[TASK GOAL]:
In the listing that follows, locate the line containing "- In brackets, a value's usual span" and the line containing "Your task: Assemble". Retype exactly those two lines and every line between them, and nothing more.

*** Opening PROVIDED DATA ***

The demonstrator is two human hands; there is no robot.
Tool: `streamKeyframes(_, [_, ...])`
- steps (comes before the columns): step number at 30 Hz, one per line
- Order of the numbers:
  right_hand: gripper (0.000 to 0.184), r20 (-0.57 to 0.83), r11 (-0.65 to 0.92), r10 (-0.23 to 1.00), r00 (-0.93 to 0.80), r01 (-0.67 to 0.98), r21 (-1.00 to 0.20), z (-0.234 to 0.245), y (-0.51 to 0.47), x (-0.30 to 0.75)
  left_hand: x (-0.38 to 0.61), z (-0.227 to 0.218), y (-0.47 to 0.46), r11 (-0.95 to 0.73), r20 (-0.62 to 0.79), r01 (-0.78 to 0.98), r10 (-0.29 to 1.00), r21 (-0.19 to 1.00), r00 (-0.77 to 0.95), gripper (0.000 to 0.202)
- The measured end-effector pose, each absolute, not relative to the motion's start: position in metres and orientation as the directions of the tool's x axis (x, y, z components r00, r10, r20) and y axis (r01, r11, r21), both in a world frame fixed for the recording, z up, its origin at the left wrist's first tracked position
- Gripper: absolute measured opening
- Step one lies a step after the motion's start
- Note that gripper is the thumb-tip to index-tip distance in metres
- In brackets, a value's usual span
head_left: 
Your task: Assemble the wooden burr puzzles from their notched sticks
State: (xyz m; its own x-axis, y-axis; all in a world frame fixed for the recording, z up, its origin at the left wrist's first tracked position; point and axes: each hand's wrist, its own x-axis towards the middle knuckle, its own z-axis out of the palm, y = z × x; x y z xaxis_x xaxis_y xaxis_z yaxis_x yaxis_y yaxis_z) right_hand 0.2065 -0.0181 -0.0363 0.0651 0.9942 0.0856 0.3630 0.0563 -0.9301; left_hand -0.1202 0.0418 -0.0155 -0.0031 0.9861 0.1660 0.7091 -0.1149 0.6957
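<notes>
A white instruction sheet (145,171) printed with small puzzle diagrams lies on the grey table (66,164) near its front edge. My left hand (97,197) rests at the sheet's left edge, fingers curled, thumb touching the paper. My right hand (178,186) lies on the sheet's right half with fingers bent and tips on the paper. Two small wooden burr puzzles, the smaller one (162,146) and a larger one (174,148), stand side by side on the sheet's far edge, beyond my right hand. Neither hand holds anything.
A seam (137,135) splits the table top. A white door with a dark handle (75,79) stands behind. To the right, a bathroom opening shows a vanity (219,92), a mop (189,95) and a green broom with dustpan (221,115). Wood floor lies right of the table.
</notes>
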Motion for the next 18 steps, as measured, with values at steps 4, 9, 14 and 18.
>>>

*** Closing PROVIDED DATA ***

[OUTPUT FOR THIS TASK]:
- In brackets, a value's usual span
head_left: 
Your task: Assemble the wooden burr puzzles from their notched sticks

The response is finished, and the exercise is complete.